Review: ‘Bottoms’

Rachel Sennott And Ayo Edibiri Go Wild In Brazen, Raunchy, Bare-Knuckle Queer Comedy

When your film combines the talents of Shiva Baby writer/director Emma Seligman and her brilliant star Rachel Sennott, plus The Bear breakout Ayo Edibiri, the expectations are going to be through the roof. With the raunchy gay high school comedy Bottoms, the roof gets blown off completely! Weird, surreal, and unabashedly horny, this is one of those films that you instantly know is going to be a cult favorite playing in theaters for years to come.

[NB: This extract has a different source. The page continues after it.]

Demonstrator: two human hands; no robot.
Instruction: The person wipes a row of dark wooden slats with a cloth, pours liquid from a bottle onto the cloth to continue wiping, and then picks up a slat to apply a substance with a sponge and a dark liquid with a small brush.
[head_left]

Why do I make that claim? Because Bottoms draws the right kind of inspiration from some of the best teen sex comedies ever. You can spot the influence from the likes of BooksmartHeathersSuperbad, and the most obvious film that is definitely not for high schoolers, Fight Club. But that David Fincher classic, which saw dudes engage in underground brawls to validate their machismo, is merely a springboard into a delightfully retro plot centered on…getting laid. Yes, please.

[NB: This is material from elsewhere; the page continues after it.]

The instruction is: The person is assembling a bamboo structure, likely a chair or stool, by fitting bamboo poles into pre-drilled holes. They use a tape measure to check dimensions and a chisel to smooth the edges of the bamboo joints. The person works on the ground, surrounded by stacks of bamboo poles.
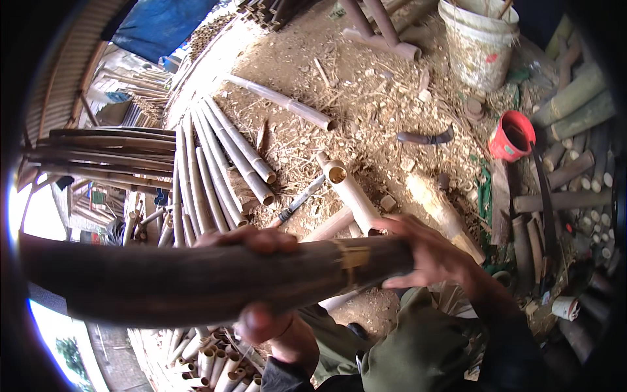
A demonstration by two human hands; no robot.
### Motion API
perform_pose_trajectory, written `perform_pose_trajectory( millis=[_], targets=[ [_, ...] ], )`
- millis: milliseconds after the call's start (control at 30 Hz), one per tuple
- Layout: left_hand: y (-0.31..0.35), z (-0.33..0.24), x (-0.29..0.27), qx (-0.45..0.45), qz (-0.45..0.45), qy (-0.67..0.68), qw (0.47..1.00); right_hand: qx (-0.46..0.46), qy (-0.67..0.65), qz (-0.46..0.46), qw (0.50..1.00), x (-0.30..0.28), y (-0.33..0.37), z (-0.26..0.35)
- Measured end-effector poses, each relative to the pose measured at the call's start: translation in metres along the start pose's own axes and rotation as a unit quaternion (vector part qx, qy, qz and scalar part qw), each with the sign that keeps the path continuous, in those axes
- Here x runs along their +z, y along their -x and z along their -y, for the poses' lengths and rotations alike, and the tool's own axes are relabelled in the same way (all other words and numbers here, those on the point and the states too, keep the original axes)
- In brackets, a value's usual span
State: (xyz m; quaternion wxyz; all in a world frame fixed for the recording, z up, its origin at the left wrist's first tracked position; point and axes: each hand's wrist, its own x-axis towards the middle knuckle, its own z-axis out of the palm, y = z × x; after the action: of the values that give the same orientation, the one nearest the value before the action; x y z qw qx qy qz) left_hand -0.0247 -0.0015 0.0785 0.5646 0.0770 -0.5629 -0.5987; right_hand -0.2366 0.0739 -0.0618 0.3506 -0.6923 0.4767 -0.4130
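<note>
A thick, dark brown bamboo pole (196,277) lies across my view just above my lap, running out past the left side. My left hand (271,326) grips it from below, its thumb on the near side and its fingertips curled over the far side. At the pole's right end my right hand (434,255) is closed round the tip. Close to that end, a paler yellowish ring (354,257) marks the pole. Beyond it on the ground are a jointed bamboo piece (353,193) and a long knife (304,198) with a dark handle.
Several bamboo poles (225,144) fan out at the left. A curved blade (428,137) lies among wood shavings. To the right are a red bucket (504,150), a dirty white bucket (480,55) and piled bamboo (575,98). Cut bamboo tubes (215,362) sit at lower left.
</note>
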Motion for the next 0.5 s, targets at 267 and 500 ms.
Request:
perform_pose_trajectory(
  millis=[267, 500],
  targets=[
    [0.015, 0.096, 0.000, -0.238, -0.046, 0.093, 0.966, 0.230, 0.155, -0.247, 0.929, 0.088, 0.273, -0.085],
    [0.050, 0.234, -0.032, -0.450, -0.180, 0.096, 0.870, 0.445, 0.024, -0.217, 0.869, 0.123, 0.279, -0.087]
  ],
)
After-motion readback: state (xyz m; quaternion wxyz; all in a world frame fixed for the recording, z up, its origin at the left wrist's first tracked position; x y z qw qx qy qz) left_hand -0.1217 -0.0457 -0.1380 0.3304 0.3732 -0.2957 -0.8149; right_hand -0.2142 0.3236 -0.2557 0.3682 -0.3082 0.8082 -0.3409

Sennott and Edibiri play best friends PJ and Josie, and they are pretty much hated at school for being weirdo misfits. They’re also lesbians, but that’s not why students hate them. Gays are treated just fine there, actually. The talented and hot ones, anyway. But PJ and Josie? Not so much. They’re awkward and wear overalls and can’t really do anything well other than embarrass themselves. But this is senior year and all of that is going to change. They’re going to get laid if it kills them, and their sights are set on uber-hot cheerleaders Brittany (Kaia Gerber) and Isabel (Havana Rose Liu), who wouldn’t give them the time of day typically.

A simple white lie about how the girls spent their summer vacation blows up out of their control, and the only way to get out of it is to start an afterschool self-defense club for girls. Er, hot girls. Girls that PJ and Josie want to bang. But this isn’t about learning defensive manuevers at all, it’s a brutal all-out fight club where the ladies bond over broken noses, shattered teeth, and more bruises than any amount of makeup can cover up.

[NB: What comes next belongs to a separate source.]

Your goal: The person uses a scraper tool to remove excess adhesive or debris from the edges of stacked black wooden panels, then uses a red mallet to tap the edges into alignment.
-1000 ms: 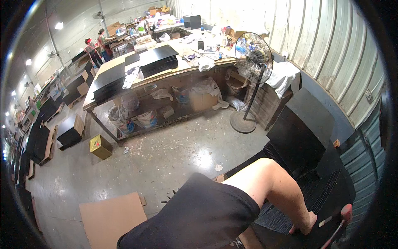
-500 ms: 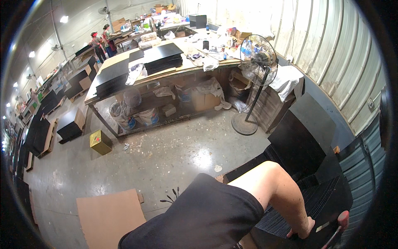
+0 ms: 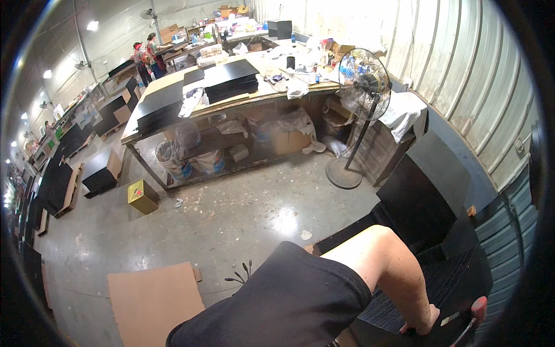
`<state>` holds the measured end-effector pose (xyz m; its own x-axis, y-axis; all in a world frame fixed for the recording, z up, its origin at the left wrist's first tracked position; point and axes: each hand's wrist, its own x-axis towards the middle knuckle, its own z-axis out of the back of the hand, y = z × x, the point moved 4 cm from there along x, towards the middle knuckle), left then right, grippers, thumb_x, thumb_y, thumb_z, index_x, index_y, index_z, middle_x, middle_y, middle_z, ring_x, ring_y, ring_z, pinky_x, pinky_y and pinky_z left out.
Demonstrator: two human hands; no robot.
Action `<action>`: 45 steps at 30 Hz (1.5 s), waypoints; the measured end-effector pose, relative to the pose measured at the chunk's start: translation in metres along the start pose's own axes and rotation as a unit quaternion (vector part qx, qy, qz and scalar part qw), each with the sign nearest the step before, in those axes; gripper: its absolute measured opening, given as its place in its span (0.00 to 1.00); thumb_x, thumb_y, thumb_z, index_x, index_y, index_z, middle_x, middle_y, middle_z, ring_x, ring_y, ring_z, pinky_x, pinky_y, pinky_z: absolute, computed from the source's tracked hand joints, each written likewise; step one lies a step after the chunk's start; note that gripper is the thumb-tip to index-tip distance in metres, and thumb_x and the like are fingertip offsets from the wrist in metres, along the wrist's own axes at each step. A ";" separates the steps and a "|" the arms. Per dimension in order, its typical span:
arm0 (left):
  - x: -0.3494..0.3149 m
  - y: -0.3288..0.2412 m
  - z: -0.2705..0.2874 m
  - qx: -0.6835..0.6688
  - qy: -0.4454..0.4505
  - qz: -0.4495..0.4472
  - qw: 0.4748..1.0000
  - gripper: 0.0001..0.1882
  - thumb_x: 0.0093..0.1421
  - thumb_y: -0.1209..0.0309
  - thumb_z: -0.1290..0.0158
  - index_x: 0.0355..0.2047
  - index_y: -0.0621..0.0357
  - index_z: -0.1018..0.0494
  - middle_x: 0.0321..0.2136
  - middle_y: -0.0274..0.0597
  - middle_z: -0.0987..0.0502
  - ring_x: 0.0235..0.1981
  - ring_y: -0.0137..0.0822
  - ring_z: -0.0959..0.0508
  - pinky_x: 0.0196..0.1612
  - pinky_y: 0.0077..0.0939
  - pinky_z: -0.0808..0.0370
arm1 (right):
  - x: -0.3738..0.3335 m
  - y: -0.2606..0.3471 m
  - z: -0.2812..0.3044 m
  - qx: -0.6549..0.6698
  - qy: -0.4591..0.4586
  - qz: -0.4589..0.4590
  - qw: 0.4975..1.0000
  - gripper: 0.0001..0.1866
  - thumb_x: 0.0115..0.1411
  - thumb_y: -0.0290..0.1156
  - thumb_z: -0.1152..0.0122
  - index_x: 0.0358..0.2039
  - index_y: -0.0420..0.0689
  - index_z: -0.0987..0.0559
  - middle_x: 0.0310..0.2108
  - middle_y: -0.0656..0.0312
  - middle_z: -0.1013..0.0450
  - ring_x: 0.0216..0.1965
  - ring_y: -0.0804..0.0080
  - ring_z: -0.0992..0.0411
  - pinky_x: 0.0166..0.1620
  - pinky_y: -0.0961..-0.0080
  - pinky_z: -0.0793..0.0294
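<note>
Panel edges (image 3: 448, 283) slant up rightward

Bunch of thin black sheets (image 3: 450, 276) sitting over at about 4 o'clock, packed tight, with their edges showing as fine lines running roughly 8 to 2 o'clock. Dark all over, pretty much. The forearm blocks a chunk of them, and the left hand (image 3: 426, 324) is at their lower end, around 4:30. Honestly can't tell how many it's gripping, if any.
</note>
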<state>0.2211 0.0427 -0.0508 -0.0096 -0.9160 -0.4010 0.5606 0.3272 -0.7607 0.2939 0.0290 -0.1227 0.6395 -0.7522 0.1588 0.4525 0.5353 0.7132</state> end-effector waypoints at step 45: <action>-0.192 0.553 0.046 -0.322 -0.226 0.351 0.850 0.25 0.50 0.49 0.38 0.32 0.62 0.22 0.25 0.41 0.24 0.25 0.36 0.23 0.28 0.34 0.25 | -0.011 0.002 0.044 -0.086 -0.122 0.020 0.989 0.16 0.61 0.34 0.46 0.44 0.36 0.22 0.48 0.52 0.26 0.50 0.59 0.29 0.54 0.68 0.33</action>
<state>0.5712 0.3893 -0.3710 0.5414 -0.3908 -0.7445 -0.2737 0.7553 -0.5955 0.2601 0.0217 -0.0932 0.5002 -0.7877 0.3597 0.5422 0.6088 0.5791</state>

Bottoms could’ve played all of this somewhat straight but the thing that makes it stand apart for me is that it’s barely part of our reality. In a way, it reminded me of the heightened politically correct culture of PCU, except here everything is elevated to comical levels. Sex drives, misogyny, homophobia, violence, even the football team mascot walks around with a massive erection. The football team, a bunch of douchey jocks led by beloved quarterback Jeff (Nicholas Galitzine), who happens to be Isabel’s cheating boyfriend, are a bunch of histrionic poseurs wimpering at the slightest touch. The only thing that matters is school spirit and there’s plenty of it. Do yourself a favor and keep an eye on the school posters boasting of Jeff’s extraordinary prowess.Teachers? Who needs them? Things get blown up with shocking regularlity and it all just feels normal. The world of Bottoms isn’t like any other high school movie out there.

Co-written by Seligman and Sennott, Bottoms is unafraid to venture into some murky territory. Violence against women isn’t something any audience member wants to laugh at, and yet we are encouraged to at nearly every turn. Uncomfortable sexual situations are also the stuff of laughs, like when PJ encourages the other girls in the fight club to share their rape stories, not as a means of getting closer but to earn sympathy points. You’ll laugh and feel dirty for doing it.

Having previously forged an incredible chemistry with their Comedy Central series Ayo and Rachel Are Single, Edibiri and Sennott make for a formidable comedic duo. Edibiri’s Josie couldn’t be more different from the cool, confident character she plays on The Bear. Josie is a bundle of shyness and vulnerability, her sloppy afro like a means of distracting anyone from speaking to her directly. It’s sweet to see her tip-toe into a potential relationship, and to see how her confidence emerges when her friends are threatened. She’s the more likeable of the two, by far.

Sennott’s PJ is a bit rough around the edges, perhaps too much. We get it, she’s extremely horny and desperate, but she is also cruel and uncaring about the people around her, whether she wants to screw them or not. We see this play out in a subplot involving their friend, Hazel (Ruby Cruz), the classic utility friend who does all of the things and goes unappreciated for it. Because Sennott is so funny at playing blunt and blissfully unaware we are expected to overlook that PJ is pretty awful, and her arc doesn’t come close to hitting the emotional payoff of Josie’s.

Conventional storybeats intrude in the final act, but to the film’s credit none of them play out quite as you expect. In particular, the big football game between a literally murderous rival team turns into something out of Braveheart and it’s gloriously violent and awesome. Bottoms pulls no punches as it both embraces the genre and blows it up. They might not want us to talk about Fight Club, but you’ll want to talk about Bottoms.

Bottoms opens in theaters on August 25th.